*Requirement*:
Quote from the first line below through the line that contains "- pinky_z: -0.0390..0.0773", both included, and leave the pictures out.

*Exercise data*:

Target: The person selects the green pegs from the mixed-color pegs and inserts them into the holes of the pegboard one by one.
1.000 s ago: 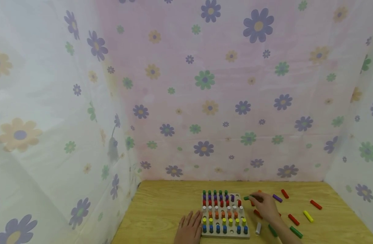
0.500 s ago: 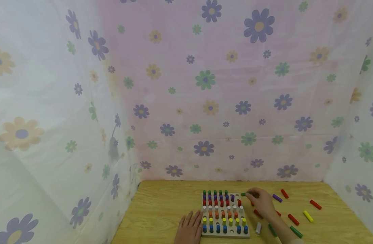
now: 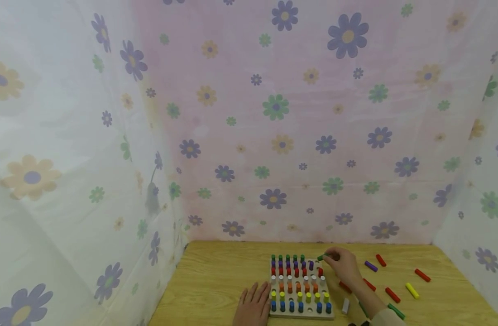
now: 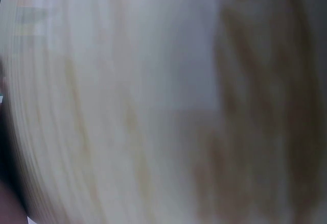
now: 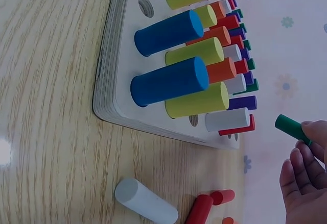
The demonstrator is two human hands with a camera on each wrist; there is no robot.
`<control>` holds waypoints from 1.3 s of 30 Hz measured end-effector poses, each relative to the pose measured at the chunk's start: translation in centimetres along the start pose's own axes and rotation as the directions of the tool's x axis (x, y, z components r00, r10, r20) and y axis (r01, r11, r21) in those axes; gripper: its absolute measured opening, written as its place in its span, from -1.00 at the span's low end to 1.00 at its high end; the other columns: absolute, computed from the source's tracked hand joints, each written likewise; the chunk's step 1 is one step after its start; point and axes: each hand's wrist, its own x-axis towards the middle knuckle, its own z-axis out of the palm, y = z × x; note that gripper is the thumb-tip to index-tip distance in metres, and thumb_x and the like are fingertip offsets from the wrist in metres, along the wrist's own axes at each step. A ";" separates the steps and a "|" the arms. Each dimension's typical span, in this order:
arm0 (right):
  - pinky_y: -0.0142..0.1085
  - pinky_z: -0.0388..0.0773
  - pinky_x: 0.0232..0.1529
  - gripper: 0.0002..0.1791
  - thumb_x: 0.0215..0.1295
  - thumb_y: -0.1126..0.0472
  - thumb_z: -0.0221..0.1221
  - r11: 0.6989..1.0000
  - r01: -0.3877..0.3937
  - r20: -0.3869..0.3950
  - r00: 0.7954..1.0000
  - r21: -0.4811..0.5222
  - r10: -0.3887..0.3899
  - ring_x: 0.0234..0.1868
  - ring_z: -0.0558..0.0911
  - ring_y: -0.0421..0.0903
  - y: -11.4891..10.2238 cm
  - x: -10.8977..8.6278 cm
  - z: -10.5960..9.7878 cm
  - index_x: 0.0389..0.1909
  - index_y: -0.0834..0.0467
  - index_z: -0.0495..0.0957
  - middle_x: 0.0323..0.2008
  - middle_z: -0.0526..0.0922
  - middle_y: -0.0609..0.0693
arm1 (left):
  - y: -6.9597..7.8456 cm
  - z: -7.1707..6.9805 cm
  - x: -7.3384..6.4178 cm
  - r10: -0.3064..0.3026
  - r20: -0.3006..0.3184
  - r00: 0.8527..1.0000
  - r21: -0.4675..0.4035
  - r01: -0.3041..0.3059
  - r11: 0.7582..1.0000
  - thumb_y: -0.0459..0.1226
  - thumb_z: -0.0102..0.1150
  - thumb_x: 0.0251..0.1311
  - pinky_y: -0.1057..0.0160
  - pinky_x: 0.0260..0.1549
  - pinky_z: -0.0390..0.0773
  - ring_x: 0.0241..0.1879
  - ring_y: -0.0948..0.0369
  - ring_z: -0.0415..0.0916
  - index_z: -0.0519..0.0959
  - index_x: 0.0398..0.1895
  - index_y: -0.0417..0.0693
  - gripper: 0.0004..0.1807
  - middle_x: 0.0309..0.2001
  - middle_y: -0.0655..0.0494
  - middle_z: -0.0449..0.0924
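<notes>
My right hand pinches a green peg between thumb and fingers, just above the far right corner of a wooden pegboard. In the right wrist view the peg is tilted and apart from the board. Rows of upright pegs fill much of the board: green at the back, then purple, red, white, orange, yellow, and blue at the front. Some holes show bare, one of them in the blue row. With fingers straight, my left hand lies flat on the table at the board's left edge. The left wrist view is mostly blurred wood.
Loose pegs lie on the table right of the board, among them a white peg, a yellow peg, a purple peg and several red and green ones. A flower-print curtain stands behind and at both sides.
My right hand has moved left and slightly away from me with the green peg, from beside the board to over its far right corner. The left hand stays put.
</notes>
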 end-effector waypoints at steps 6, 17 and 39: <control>-0.34 0.59 -0.34 -0.86 0.33 0.36 0.32 0.999 0.022 0.015 1.000 -0.044 -0.021 -0.31 0.61 -0.12 0.1 0.6 0.8 -0.15 0.33 0.69 -0.33 0.69 0.02 | -0.6 0.5 0.1 0.019 -0.009 1.000 -0.012 -0.019 1.000 0.17 -0.48 0.62 -0.17 0.44 0.22 0.49 0.05 0.24 0.33 0.55 0.26 -0.37 0.49 0.31 0.35; -0.24 0.65 -0.29 -0.89 0.34 0.38 0.29 0.997 0.015 0.018 1.000 -0.076 -0.013 -0.31 0.63 -0.10 0.1 1.5 2.2 -0.18 0.33 0.70 -0.34 0.70 0.01 | -1.2 1.4 0.3 0.033 -0.028 0.999 0.004 -0.033 0.999 0.18 -0.50 0.62 -0.15 0.42 0.27 0.49 0.07 0.26 0.34 0.55 0.29 -0.37 0.49 0.36 0.33; -0.15 0.67 -0.29 -0.92 0.34 0.41 0.27 0.993 0.028 0.049 0.999 -0.114 -0.023 -0.36 0.61 -0.12 0.8 2.0 4.5 -0.22 0.33 0.71 -0.38 0.68 0.02 | -0.9 1.0 0.0 0.052 -0.055 0.997 0.019 -0.051 0.999 0.16 -0.50 0.63 -0.12 0.41 0.29 0.48 0.10 0.27 0.35 0.54 0.27 -0.38 0.49 0.37 0.33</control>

*Answer box*:
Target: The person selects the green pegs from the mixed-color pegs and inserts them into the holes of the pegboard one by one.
1.000 s ago: 
0.500 s ago: 
now: 
now: 
now: 
The demonstrator is two human hands with a camera on each wrist; there is no robot.
`<control>` holds waypoints from 1.3 s of 30 Hz measured end-effector poses, each relative to the pose measured at the chunk's start: translation in centimetres along the start pose's own axes and rotation as the directions of the tool's x axis (x, y, z components r00, r10, r20) and y axis (r01, r11, r21) in those axes; gripper: its absolute measured opening, written as its place in its span, from -1.00 at the span's low end to 1.00 at its high end; the other columns: absolute, computed from the source's tracked hand joints, each written likewise; the chunk's step 1 is one step after its start; point and axes: each hand's wrist, its own x-axis towards the middle knuckle, its own z-axis out of the palm, y = z × x; note that gripper is the thumb-tip to index-tip distance in metres, and thumb_x and the like are fingertip offsets from the wrist in metres, along the wrist's own axes at each step. A ";" separates the steps and a "|" the arms. Each dimension's typical span, in this order:
arm0 (right):
  - pinky_y: -0.0142..0.1085
  - pinky_z: -0.0388..0.0773
  - pinky_x: 0.0232..0.1529
  - gripper: 0.0002..0.1791
  - thumb_x: 0.0215..0.1295
  - thumb_y: -0.1126..0.0472
  - thumb_z: -0.0221..0.1221
  - r11: 0.6989..1.0000
  - r01: -0.3877..0.3937
  - r20: -0.3869..0.3950
  - r00: 0.7954..1.0000
  - r21: -0.4811..0.5222
  - r10: -0.3887..0.3899
  - ring_x: 0.0234..0.1868
  - ring_z: -0.0558..0.0911
  - ring_y: -0.0421..0.0903
  - y: -11.4891..10.2238 cm
  - x: -10.8977..8.6278 cm
  - z: -10.5960..9.7878 cm
  - index_x: 0.0389..0.1909
  - index_y: -0.0834..0.0467
  - index_z: -0.0495..0.0957
  - middle_x: 0.0323..0.2008
  - middle_z: -0.0526..0.0922
  - middle_y: -0.0609..0.0693
arm1 (left):
  - y: -6.9597..7.8456 cm
  - z: -7.1707..6.9805 cm
  - x: -7.3384..6.4178 cm
  - r10: -0.3064..0.3026
  - r20: -0.3006..0.3184
  - r00: 0.8527..1.0000
  - r21: -0.4675..0.4035
  - r01: -0.3041..0.3059
  - r11: 0.7582..1.0000
  - thumb_y: -0.0459..0.1226
  - thumb_z: -0.0102..0.1150
  - thumb_x: 0.0251..0.1311
  - pinky_y: -0.1057..0.0160
  - pinky_x: 0.0260..0.1549
  - pinky_z: -0.0390..0.0773

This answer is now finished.